2-31 mai 1985
Liban. Enlèvement de Jean-Paul Kauffmann et Michel Seurat au cours de la guerre chiito-palestinienne
Le 2, les combats entre milices musulmane et chrétienne, qui avaient repris à Beyrouth à la fin d'avril après les violences commises contre les chrétiens dans le sud du Liban, s'intensifient. Les passages qui permettent de traverser la ligne de démarcation entre les quartiers chrétien et musulman de Beyrouth sont fermés les uns après les autres. Ces affrontements font plus de cent morts.
Le 9, les Forces libanaises (milice chrétienne unifiée) élisent Elie Hobeika chef de leur comité exécutif. Samir Geagea, à l'origine du mouvement de rébellion du 12 mars, reste chef d'état-major des F.L., mais il n'est plus le numéro un. Dès sa nomination, Elie Hobeika, vingt-sept ans, chef des services de renseignements des F.L. depuis 1980, rend publique une proclamation dans laquelle il souligne surtout « les relations privilégiées des chrétiens [...] avec la Syrie » et « l'appartenance arabe du Liban ». Cette proclamation, qui est considérée quasi comme un acte d'allégeance de la milice chrétienne aux dirigeants de Damas, ouvre la voie à la réunification du camp chrétien et à la constitution d'un « rassemblement chrétien pour un Liban uni » que des personnalités politiques modérées tentent de mettre sur pied, mais elle ne permet pas une trêve des combats islamo-chrétiens de Beyrouth.
Le 19 commence à Beyrouth la bataille des camps palestiniens qui met aux prises les combattants palestiniens des camps de Sabra, Chatila et Borj-Barajneh et les miliciens chiites du mouvement Amal, assistés de la 6e brigade de l'armée libanaise, qui leur est inféodée. Amal est déterminé à empêcher les Palestiniens de reprendre la moindre parcelle de pouvoir dans les zones qu'il contrôle : selon Nabih Berri, le chef d'Amal, « la sécurité dans les camps doit être confiée à la légalité libanaise [...]. Cette légalité c'est la 6e brigade de l'armée ». Mais seule la milice chiite participe aux combats pour mettre au pas les Palestiniens : ces combats sont d'une rare violence et se poursuivent, malgré la proclamation de plusieurs cessez-le-feu, jusqu'à la fin du mois, faisant au moins cinq cents morts, principalement parmi les combattants. Le soutien apporté par Damas à Amal provoque une union sacrée des Palestiniens, tant arafatistes que prosyriens, qui se défendent avec l'énergie du désespoir contre l'attaque chiite. Des témoignages font état de « massacres », d'« exécutions sommaires » et d'« arrestations massives » de tous les Palestiniens en âge de combattre, par les miliciens chiites, rendus furieux par l'importance de leurs pertes.

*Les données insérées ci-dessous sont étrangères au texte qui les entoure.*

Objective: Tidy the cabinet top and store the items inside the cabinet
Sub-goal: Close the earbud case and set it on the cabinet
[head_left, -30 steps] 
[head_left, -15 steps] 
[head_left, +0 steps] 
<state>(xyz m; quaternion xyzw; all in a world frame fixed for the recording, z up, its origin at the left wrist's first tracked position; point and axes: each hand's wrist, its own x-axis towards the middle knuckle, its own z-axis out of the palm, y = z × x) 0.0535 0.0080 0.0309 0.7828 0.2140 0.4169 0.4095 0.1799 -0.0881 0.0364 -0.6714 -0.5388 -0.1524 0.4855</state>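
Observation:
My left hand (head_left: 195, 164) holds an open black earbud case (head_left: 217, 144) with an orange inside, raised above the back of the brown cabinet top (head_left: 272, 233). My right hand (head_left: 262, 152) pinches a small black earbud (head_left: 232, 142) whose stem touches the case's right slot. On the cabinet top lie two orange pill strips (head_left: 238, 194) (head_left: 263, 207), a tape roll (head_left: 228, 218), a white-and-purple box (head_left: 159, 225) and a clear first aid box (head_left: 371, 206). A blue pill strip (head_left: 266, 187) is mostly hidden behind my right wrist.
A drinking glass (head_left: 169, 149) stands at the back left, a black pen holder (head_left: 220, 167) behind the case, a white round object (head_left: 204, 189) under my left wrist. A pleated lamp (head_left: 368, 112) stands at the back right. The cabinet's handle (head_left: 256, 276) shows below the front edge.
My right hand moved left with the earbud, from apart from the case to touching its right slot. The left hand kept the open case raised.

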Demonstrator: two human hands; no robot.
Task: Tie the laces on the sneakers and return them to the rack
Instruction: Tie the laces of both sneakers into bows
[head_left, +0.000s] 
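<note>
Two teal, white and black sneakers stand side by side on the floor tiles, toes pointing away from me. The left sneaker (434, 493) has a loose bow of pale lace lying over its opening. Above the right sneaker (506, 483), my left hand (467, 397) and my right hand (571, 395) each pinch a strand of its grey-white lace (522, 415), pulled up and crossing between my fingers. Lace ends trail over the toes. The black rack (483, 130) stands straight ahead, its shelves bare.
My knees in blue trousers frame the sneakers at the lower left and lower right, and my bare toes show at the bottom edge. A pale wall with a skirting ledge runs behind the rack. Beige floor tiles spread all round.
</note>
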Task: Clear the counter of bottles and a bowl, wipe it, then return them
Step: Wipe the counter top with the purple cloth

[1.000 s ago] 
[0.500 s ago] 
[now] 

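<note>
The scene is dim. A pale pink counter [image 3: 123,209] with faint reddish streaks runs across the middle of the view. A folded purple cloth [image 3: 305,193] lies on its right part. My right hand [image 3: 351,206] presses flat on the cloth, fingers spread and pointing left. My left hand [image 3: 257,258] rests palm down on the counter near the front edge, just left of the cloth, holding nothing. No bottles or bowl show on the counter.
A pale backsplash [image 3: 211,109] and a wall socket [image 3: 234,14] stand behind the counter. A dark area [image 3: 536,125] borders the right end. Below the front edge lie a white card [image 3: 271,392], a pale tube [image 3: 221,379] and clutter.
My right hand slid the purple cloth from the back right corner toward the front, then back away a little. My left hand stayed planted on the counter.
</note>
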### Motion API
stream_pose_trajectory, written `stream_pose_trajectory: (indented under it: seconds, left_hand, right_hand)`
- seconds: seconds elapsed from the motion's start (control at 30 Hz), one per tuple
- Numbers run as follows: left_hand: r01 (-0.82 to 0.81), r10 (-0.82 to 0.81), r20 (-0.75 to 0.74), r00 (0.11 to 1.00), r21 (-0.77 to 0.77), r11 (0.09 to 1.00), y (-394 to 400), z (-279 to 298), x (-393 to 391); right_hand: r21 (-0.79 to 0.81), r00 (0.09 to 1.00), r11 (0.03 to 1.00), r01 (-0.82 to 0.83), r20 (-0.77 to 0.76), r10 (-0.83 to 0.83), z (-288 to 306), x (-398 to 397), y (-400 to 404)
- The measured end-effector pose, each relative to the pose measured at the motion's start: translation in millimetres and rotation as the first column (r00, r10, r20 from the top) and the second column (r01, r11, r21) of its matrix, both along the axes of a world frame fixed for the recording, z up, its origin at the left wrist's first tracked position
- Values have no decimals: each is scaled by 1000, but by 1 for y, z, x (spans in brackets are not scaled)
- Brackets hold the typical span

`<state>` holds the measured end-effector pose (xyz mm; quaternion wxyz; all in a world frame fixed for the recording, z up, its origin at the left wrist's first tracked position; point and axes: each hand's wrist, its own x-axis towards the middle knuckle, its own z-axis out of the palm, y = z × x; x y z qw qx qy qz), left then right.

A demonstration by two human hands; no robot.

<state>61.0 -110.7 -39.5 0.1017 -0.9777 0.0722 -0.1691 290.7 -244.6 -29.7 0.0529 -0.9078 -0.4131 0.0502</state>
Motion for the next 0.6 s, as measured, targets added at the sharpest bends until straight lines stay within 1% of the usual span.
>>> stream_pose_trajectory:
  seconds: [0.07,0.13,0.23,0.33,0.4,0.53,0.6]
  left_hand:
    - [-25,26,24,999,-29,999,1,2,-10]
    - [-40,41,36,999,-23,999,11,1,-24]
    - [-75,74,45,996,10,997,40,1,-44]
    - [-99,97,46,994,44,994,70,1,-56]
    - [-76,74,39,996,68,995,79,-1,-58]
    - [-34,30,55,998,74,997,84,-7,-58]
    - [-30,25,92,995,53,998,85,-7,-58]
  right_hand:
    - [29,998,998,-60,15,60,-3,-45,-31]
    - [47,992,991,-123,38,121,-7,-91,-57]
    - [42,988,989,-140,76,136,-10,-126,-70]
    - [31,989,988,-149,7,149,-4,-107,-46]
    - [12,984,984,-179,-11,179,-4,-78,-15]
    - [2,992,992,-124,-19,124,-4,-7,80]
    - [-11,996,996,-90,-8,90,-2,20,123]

Le 22, une voiture piégée qui roulait dans la rue Mar-Elias, à Sinn el-Fil, quartier résidentiel du secteur chrétien de Beyrouth, explose à une heure de forte affluence (55 personnes sont tuées et 174 blessées).
Le 22, deux Français sont enlevés à Beyrouth, sur la route qui mène de l'aéroport au centre de la ville : il s'agit de Jean-Paul Kauffmann, journaliste, envoyé spécial de l'hebdomadaire L'Événement du jeudi, et de Michel Seurat, chercheur arabisant qui vit depuis dix ans à Beyrouth. Ces enlèvements sont revendiqués, le 29, par le Djihad islamique qui détient déjà deux autres Français depuis le 22 mars. Cette organisation terroriste revendique aussi le rapt de David Jacobsen, directeur de l'hôpital américain de Beyrouth, qui est enlevé à son tour le 28 : cinq autres Américains, enlevés à Beyrouth-Ouest, sont toujours détenus. Le Djihad islamique a annoncé à la mi-mai qu'il serait disposé à échanger ces otages contre dix de ses membres condamnés au Koweit après les attentats du 12 décembre 1983.
Du 29 au 31, les présidents libanais, Amine Gemayel, et syrien, Hafez el-Assad, s'entretiennent à Damas d'un « règlement global et définitif » de la crise libanaise. « Je crois que nous sommes sur la voie d'une solution », déclare le président Gemayel à son retour à Beyrouth, mais les combats se poursuivent dans les camps palestiniens.
Le 31, le Conseil de sécurité des Nations unies, qui s'est réuni à la demande de l'Égypte et en dépit de l'opposition du Liban, vote à l'unanimité un appel demandant « l'arrêt des actes de violence contre les populations civiles du Liban, en particulier dans et autour des camps palestiniens ».